* WORK INSTRUCTION
Using the data below, repeat all of it precisely.

* DATA PROVIDED
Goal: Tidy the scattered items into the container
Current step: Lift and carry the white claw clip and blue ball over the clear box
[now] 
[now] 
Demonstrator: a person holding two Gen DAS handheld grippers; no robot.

* OUTPUT BELOW
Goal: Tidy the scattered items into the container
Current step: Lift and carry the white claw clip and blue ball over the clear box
[now] 
[now] 
Demonstrator: a person holding two Gen DAS handheld grippers; no robot.

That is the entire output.